Please write out, exactly as given, every line of the entries below up to and including the line with "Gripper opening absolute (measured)".

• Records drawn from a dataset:
--- --- ---

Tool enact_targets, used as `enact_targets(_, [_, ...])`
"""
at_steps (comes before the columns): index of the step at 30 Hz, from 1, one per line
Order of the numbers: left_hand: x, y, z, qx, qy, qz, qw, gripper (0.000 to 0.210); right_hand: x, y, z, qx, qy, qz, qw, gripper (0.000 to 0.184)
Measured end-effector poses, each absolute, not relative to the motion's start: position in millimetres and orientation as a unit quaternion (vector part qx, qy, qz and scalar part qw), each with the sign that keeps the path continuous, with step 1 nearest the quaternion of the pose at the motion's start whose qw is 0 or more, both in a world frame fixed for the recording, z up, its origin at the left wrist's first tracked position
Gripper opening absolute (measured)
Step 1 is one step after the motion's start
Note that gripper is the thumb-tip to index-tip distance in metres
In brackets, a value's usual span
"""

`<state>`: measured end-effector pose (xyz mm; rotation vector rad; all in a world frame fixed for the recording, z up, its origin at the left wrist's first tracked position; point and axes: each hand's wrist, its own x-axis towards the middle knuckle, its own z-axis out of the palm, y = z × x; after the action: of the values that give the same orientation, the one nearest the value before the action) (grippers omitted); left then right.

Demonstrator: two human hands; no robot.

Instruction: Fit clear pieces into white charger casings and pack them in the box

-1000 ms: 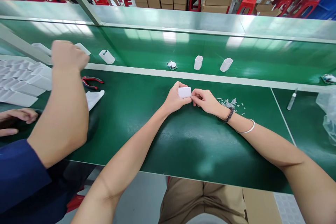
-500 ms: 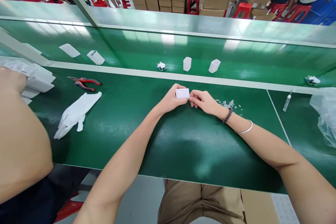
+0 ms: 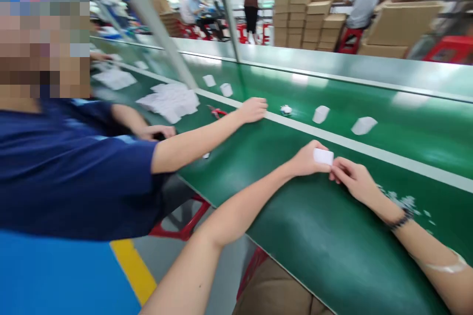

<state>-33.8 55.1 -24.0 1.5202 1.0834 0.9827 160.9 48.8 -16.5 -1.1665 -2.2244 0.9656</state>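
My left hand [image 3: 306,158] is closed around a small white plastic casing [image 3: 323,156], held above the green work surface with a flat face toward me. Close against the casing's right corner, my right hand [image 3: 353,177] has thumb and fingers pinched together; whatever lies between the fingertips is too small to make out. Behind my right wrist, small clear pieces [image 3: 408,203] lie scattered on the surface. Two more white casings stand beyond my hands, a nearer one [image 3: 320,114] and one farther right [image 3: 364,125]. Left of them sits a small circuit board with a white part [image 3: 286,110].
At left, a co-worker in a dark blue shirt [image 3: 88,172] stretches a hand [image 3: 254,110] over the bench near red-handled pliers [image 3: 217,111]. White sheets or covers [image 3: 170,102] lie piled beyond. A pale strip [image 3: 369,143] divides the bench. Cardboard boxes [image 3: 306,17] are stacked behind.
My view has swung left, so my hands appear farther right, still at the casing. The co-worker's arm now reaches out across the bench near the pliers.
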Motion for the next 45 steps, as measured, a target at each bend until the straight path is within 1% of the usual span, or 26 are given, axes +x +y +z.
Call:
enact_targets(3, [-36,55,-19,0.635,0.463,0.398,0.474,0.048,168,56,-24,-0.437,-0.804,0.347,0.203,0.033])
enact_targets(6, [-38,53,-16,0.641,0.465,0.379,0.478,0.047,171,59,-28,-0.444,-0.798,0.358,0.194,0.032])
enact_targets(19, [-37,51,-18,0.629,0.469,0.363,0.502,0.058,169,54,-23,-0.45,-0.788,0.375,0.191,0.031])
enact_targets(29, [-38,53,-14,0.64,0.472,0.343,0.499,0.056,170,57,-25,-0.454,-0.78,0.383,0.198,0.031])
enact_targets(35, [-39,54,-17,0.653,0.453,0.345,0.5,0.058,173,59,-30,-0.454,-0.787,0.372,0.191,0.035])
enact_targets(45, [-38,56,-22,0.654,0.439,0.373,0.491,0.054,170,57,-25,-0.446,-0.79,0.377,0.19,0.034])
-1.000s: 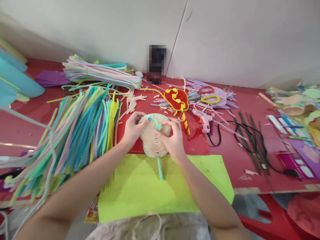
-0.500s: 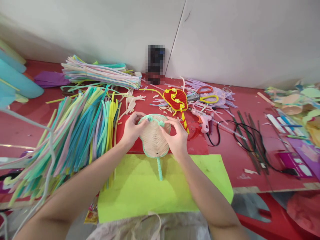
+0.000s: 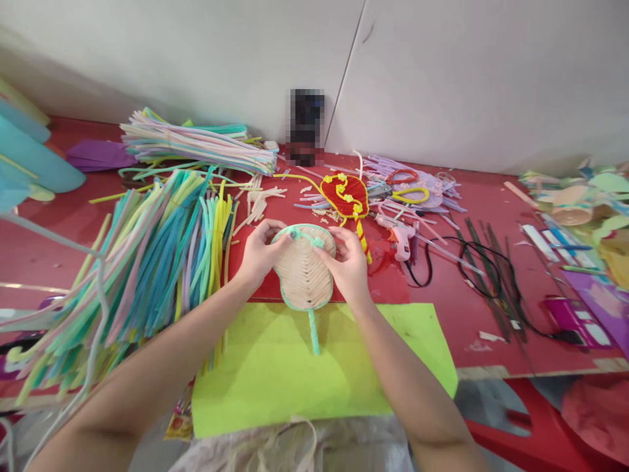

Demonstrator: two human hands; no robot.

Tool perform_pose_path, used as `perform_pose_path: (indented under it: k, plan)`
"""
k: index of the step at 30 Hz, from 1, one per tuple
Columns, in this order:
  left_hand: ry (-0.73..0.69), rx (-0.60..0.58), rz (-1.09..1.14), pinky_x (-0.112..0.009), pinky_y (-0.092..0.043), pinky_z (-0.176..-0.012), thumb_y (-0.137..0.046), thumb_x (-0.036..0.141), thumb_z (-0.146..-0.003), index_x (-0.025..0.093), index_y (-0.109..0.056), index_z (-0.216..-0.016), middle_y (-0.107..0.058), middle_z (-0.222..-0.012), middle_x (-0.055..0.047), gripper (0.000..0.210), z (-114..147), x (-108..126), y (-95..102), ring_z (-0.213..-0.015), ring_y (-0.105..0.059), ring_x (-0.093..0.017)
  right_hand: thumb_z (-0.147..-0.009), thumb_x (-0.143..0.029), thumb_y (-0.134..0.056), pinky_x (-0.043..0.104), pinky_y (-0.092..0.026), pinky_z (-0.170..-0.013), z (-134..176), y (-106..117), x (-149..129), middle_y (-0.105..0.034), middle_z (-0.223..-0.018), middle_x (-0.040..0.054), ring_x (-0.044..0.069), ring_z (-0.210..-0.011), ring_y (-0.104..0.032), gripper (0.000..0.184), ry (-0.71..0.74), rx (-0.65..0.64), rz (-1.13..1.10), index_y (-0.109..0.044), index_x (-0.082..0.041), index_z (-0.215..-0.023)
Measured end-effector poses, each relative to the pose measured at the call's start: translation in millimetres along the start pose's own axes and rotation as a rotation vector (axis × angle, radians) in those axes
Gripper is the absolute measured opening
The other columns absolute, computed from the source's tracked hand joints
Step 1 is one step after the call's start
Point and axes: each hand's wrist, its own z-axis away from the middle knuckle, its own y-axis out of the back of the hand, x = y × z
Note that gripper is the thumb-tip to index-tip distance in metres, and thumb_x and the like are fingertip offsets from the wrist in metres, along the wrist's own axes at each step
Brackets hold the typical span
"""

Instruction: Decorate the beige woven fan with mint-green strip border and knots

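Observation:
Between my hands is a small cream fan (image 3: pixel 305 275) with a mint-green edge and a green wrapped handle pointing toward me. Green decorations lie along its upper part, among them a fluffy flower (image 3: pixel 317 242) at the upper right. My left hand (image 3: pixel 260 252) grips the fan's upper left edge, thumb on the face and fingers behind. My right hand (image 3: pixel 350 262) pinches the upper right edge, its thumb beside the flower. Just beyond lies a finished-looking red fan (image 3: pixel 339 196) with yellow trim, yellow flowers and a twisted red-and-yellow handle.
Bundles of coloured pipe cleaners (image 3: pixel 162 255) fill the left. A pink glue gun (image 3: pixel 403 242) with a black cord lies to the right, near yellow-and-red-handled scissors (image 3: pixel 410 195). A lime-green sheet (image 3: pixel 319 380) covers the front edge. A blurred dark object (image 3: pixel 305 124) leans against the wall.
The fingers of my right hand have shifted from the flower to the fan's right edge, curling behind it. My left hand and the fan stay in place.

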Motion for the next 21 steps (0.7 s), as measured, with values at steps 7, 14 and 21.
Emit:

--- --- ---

• Your solution:
Tool enact_targets, used as `enact_targets(_, [_, ...])`
"""
at_steps (comes before the columns): index of the step at 30 Hz, from 1, one per line
Order of the numbers: left_hand: x, y, z, qx, qy, qz, qw, gripper (0.000 to 0.210); right_hand: x, y, z, qx, qy, qz, qw, gripper (0.000 to 0.184)
Measured end-effector poses, each absolute, not relative to the motion's start: position in millimetres and orientation as a unit quaternion (vector part qx, qy, qz and scalar part qw), each with the sign that keeps the path continuous, with step 1 nearest the quaternion of the pose at the motion's start whose qw is 0 or more, both in a world frame fixed for the recording, z up, its origin at the left wrist's first tracked position
Gripper opening absolute (measured)

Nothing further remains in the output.